What to do: From the first line to the last, copy the data exactly.

Data excerpt:
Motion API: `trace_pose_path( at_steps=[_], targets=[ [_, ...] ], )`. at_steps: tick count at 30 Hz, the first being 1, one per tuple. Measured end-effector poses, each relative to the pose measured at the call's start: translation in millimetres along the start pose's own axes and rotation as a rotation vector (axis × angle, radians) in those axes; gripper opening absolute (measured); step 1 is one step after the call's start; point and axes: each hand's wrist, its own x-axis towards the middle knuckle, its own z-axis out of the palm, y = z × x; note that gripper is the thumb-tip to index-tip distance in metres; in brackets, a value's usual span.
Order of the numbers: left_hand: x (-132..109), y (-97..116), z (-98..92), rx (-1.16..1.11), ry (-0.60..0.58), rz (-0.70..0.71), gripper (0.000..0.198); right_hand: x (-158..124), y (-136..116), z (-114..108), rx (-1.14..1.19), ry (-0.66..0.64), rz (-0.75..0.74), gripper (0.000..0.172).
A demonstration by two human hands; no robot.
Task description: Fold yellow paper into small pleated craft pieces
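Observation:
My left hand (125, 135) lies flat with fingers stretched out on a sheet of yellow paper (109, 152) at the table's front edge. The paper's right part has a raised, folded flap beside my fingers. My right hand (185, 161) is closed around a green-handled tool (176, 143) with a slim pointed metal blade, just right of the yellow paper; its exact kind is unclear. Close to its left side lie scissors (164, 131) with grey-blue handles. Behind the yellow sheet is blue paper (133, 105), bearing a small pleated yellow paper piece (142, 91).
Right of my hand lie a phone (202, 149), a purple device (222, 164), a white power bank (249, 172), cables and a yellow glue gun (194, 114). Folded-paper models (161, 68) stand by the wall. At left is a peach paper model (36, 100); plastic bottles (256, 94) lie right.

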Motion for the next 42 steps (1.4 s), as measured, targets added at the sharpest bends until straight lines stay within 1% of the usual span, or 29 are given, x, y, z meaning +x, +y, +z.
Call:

Exercise solution:
Motion API: `trace_pose_path( at_steps=[_], targets=[ [_, ...] ], )`. at_steps: tick count at 30 Hz, the first being 1, one per tuple. Measured end-effector poses, each relative to the pose measured at the call's start: translation in millimetres along the start pose's own axes and rotation as a rotation vector (axis × angle, radians) in those axes; gripper opening absolute (measured); step 1 is one step after the call's start; point and axes: each hand's wrist, its own x-axis towards the middle knuckle, its own z-axis out of the palm, y = z × x; note that gripper is the thumb-tip to index-tip distance in metres; in brackets, a value's usual span.
Order of the numbers: left_hand: x (-132..109), y (-97..116), z (-98..92), rx (-1.16..1.11), ry (-0.60..0.58), rz (-0.70..0.71), gripper (0.000..0.198); right_hand: x (-158..124), y (-136..116), z (-114..108), rx (-1.14..1.19), ry (-0.66..0.64), rz (-0.75..0.74), gripper (0.000..0.172).
A demonstration by two human hands; no robot.
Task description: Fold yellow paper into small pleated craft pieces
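Observation:
My left hand (125, 135) lies flat with fingers stretched out on a sheet of yellow paper (109, 152) at the table's front edge. The paper's right part has a raised, folded flap beside my fingers. My right hand (185, 161) is closed around a green-handled tool (176, 143) with a slim pointed metal blade, just right of the yellow paper; its exact kind is unclear. Close to its left side lie scissors (164, 131) with grey-blue handles. Behind the yellow sheet is blue paper (133, 105), bearing a small pleated yellow paper piece (142, 91).
Right of my hand lie a phone (202, 149), a purple device (222, 164), a white power bank (249, 172), cables and a yellow glue gun (194, 114). Folded-paper models (161, 68) stand by the wall. At left is a peach paper model (36, 100); plastic bottles (256, 94) lie right.
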
Motion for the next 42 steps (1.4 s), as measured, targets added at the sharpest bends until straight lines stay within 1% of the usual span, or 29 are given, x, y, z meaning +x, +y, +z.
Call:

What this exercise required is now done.